Leaders, policy experts, researchers—and now the Biden administration—know that tackling climate change will require energy innovation. Sometimes that means inventing new technologies in wind, solar and the next generation of nuclear reactors, but it can also mean taking advanced technologies from other fields and applying them to the energy sector.
3D-printing is one innovation that is beginning to revolutionize how we think about carbon-free energy, especially nuclear.
What Is 3D-Printing?
3D-printing, or more formally, additive manufacturing, takes a digital design and converts it into an actual 3D object, fashioned from plastic, metal or a composite. The technology has become more popular recently and moved from labs and issues of “Popular Mechanics” to inside our own homes. Even dentists use 3D-printers, to make crowns from advanced materials.
A 3D-printer is not quite a “Star Trek” replicator, but sometimes it seems close: in industrial versions of 3D-printing, a computer powers a laser or electron beam welder or other energy device to fuse a powder into a precise shape, layer by layer.
3D-printing has huge advantages. It allows for precisely formed parts that are more complex than could be made by casting, molding or even machining. A part can be 3D-printed in one continuous form, rather than assembled from multiple pieces. It’s like how the advent of plastics decades ago allowed a single, complicated part to replace many that used to be fitted together from metal or wood.

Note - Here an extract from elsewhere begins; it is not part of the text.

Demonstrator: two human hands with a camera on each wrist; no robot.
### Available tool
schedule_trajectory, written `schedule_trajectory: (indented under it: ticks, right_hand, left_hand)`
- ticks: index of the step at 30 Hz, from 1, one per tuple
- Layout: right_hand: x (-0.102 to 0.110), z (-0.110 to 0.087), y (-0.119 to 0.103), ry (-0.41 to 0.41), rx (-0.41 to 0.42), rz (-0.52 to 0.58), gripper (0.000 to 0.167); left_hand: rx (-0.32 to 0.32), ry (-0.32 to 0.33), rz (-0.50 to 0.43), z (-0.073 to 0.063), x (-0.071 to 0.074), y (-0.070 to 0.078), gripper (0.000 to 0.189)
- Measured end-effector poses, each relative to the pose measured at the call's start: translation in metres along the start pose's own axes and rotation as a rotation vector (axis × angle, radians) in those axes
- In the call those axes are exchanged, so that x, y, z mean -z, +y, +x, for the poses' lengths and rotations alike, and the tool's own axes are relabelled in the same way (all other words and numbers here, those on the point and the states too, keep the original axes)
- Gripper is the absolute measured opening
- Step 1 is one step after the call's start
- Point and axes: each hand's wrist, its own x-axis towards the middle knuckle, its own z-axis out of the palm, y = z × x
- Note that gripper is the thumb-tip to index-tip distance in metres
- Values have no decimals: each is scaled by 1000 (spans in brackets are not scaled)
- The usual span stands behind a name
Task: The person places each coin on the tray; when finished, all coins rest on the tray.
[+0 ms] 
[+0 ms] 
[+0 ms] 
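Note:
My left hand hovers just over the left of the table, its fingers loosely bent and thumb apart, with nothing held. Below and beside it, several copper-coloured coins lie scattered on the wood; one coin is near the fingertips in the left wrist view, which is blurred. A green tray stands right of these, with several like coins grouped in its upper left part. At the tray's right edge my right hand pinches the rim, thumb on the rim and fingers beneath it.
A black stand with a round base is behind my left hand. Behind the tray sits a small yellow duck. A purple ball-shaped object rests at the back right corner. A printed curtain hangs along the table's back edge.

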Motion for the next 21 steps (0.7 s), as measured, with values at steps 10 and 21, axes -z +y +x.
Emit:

More Nuclear Plants Are Using 3D-Printing to Do Their Jobs Better
3D-printing is coming to nuclear energy in a big way—both for plants running now and the more advanced reactors moving from the drawing boards towards deployment.
The Tennessee Valley Authority’s Browns Ferry plant will load fuel assemblies this spring with four 3D-printed parts, made of stainless steel, fabricated by Framatome. This follows on the progress made last spring when Westinghouse Electric Co. partnered with Exelon Corp.’s Byron plant to deploy another 3D-printed device, also within the fuel assembly. Framatome, and many others in the nuclear industry, are already working on testing and qualification efforts to deploy more complex parts.
“There is a tremendous opportunity for savings,” said John Strumpell, manager of U.S. fuel research and development at Framatome. These savings can make nuclear energy more cost-competitive, speeding the transition away from fossil fuels.
Strumpell and others say that advanced reactor manufacturers are eyeing 3D-printing as a way to try out designs quickly, and then rework them as needed, shortening development time and speeding their deployment to help reduce carbon emissions. This approach does more than just save time, too, as some new metal alloys developed for advanced reactors are stronger if they are fabricated though 3D-printing than if they are produced through conventional casting.
In an ambitious plan to integrate advanced manufacturing with new nuclear technology, the U.S. Department of Energy’s Oak Ridge National Laboratory is planning to build an entire reactor core with 3D-printing by 2023.
ORNL's #3Dprinted nuclear reactor promises a faster, more economical path to #nuclear energy. ⚛️ https://t.co/CsGm3xWL6p @NSED_ORNL @ORNLEnergy_Env pic.twitter.com/6qoNbrPA2s
— Oak Ridge Lab (@ORNL) June 24, 2020
Innovations Like 3D-Printing Will Boost Carbon-Free Energy
Like we see in automobiles, aerospace engineering and other fields, nuclear plants are absorbing advanced manufacturing capabilities—made possible by the growth in computer power and expertise with new materials—to do their jobs better.
3D-printing is just another way that nuclear energy is adapting to new techniques so it can continue to power our way of life without carbon emissions. With these advances, current and new nuclear reactors will be ready to provide for a carbon-free future.